Brief →
Search the data for the word "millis" and copy out every line that has it.

Records for the exercise →
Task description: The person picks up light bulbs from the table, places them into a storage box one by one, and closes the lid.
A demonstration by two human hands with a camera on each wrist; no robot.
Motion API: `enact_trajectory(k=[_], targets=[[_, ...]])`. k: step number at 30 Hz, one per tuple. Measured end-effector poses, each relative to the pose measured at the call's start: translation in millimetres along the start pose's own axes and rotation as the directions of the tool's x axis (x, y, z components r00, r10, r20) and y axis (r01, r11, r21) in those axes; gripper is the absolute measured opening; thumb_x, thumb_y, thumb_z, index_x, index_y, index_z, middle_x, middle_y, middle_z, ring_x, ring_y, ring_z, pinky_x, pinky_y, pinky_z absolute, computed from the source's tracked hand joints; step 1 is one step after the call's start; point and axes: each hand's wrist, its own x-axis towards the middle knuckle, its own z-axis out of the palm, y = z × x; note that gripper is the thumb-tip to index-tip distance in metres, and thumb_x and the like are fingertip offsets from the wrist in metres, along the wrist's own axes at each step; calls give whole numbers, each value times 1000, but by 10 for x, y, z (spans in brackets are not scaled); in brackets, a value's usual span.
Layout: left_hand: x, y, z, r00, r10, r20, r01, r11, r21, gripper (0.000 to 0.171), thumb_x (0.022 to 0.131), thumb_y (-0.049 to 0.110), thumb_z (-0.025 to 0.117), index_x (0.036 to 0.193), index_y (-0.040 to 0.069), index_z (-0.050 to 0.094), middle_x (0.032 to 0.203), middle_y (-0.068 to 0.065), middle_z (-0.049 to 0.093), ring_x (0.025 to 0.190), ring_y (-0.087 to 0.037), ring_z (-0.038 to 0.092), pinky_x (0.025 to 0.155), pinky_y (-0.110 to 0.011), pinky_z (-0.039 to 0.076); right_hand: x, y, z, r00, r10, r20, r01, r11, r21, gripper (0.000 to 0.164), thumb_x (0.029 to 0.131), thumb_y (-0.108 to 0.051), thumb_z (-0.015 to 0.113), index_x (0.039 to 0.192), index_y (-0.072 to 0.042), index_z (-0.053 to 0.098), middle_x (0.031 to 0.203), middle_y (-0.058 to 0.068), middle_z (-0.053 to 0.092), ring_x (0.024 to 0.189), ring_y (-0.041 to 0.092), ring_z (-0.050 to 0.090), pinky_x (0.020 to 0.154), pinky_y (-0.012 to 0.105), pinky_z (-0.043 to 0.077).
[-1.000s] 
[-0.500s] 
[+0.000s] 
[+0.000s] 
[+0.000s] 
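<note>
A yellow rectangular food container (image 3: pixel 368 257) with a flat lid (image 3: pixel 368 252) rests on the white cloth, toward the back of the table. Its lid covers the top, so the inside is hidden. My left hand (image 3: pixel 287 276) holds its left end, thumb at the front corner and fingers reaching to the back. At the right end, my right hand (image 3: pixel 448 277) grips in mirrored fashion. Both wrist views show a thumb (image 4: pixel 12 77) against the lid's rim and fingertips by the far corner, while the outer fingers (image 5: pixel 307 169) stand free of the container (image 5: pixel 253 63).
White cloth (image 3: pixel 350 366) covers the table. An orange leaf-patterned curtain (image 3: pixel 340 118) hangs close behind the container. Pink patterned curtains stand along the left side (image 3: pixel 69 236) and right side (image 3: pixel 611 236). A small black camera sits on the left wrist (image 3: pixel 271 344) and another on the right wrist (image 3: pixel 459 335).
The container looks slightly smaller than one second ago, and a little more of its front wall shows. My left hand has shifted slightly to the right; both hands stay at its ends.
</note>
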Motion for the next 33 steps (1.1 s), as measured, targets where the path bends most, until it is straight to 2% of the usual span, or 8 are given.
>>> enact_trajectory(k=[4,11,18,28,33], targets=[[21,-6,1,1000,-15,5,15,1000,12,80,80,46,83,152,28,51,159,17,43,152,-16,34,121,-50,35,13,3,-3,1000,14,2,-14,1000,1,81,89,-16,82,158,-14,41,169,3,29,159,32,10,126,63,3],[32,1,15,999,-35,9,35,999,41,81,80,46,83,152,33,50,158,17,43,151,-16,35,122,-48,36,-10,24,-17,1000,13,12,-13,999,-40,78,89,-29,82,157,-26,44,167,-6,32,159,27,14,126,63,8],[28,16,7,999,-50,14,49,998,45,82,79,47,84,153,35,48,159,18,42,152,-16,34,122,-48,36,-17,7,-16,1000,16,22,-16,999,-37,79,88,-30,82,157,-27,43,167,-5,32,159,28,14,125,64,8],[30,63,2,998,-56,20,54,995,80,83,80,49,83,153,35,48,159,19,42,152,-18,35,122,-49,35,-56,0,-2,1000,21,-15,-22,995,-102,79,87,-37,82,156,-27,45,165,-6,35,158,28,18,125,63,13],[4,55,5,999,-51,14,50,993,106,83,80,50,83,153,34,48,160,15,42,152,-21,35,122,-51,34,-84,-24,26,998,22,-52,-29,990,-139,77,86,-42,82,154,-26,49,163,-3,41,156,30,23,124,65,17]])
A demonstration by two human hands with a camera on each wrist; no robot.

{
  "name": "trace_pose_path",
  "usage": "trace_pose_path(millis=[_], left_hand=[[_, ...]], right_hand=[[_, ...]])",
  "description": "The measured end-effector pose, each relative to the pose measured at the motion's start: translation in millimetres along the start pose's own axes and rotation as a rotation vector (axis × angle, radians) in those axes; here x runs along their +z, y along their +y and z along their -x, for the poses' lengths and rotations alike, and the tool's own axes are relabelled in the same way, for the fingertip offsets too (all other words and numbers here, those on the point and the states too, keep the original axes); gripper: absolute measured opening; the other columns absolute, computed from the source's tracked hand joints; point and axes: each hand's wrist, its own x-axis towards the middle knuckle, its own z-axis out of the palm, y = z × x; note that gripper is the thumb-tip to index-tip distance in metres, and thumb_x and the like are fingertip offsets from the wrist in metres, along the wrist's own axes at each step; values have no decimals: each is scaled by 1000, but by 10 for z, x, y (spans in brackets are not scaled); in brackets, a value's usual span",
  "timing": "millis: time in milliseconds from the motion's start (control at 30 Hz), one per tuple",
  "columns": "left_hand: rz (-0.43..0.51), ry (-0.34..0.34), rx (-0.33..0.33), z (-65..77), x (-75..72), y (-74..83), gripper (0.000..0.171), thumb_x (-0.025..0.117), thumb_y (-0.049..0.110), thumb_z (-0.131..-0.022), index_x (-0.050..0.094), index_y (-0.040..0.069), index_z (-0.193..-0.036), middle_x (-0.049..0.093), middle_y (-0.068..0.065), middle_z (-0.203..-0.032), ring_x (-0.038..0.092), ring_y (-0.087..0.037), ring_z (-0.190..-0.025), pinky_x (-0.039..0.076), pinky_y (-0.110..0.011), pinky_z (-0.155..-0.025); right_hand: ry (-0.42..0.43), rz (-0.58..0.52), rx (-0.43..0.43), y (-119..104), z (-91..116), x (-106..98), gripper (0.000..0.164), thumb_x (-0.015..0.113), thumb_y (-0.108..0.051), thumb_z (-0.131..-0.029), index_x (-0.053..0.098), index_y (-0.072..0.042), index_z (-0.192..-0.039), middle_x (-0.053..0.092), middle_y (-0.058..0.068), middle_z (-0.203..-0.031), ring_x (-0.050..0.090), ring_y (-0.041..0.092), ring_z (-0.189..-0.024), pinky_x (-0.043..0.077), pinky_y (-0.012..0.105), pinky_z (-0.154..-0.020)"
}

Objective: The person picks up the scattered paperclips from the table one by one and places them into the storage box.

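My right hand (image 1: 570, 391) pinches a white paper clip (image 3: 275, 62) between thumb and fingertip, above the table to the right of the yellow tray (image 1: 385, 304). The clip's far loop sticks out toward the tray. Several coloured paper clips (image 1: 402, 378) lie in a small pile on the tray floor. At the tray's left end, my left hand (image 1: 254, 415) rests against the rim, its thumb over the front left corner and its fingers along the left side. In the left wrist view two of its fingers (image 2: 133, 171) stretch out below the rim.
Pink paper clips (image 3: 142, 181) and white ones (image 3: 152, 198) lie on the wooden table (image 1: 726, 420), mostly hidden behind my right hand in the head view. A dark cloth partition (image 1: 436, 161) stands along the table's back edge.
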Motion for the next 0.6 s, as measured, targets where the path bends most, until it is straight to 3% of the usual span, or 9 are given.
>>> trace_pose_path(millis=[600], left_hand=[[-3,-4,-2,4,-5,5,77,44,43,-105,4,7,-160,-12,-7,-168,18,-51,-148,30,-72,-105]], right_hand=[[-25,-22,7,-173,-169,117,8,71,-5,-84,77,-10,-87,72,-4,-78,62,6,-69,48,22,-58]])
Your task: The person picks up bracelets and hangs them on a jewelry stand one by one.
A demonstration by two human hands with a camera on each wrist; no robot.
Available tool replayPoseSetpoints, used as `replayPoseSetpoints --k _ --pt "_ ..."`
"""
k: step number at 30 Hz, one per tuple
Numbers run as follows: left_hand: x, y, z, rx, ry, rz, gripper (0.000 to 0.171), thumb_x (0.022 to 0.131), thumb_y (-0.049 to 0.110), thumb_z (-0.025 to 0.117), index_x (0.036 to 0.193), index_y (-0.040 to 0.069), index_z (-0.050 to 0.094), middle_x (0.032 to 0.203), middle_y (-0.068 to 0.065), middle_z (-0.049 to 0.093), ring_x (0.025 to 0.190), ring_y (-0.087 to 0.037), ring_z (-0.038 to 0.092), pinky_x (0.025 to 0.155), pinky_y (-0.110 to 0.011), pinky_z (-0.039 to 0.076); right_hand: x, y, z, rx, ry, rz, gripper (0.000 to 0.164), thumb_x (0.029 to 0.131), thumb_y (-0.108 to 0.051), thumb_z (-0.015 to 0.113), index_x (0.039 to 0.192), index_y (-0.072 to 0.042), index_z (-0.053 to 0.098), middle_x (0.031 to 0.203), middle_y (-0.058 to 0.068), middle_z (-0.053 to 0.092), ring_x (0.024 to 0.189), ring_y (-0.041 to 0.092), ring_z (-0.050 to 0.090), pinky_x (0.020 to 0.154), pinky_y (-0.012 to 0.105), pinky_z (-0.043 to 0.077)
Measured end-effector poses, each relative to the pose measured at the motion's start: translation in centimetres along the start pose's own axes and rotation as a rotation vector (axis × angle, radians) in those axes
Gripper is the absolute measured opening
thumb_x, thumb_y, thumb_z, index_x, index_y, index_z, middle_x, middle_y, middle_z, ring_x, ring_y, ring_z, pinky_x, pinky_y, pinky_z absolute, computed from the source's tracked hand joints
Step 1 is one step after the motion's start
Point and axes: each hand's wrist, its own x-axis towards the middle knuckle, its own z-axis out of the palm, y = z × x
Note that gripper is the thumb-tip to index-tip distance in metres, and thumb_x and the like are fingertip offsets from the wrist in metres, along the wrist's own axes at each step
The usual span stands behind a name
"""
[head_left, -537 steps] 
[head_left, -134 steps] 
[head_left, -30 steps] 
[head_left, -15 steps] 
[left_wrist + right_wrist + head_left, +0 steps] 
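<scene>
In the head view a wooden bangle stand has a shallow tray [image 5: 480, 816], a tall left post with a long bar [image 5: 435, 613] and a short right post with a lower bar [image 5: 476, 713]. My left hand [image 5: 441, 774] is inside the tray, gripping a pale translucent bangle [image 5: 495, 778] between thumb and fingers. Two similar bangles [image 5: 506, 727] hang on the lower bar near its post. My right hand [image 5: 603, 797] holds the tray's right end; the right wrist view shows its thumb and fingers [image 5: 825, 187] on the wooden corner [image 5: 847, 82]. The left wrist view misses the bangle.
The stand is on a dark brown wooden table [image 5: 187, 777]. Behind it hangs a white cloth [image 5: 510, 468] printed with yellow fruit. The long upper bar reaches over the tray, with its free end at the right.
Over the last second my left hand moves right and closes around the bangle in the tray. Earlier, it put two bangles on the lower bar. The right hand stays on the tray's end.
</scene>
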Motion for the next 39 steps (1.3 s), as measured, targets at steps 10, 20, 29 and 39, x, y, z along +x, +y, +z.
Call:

Exercise response →
  "usage": "trace_pose_path(millis=[_], left_hand=[[_, ...]], right_hand=[[_, ...]])",
  "timing": "millis: time in milliseconds from the motion's start (control at 30 Hz), one per tuple",
>>> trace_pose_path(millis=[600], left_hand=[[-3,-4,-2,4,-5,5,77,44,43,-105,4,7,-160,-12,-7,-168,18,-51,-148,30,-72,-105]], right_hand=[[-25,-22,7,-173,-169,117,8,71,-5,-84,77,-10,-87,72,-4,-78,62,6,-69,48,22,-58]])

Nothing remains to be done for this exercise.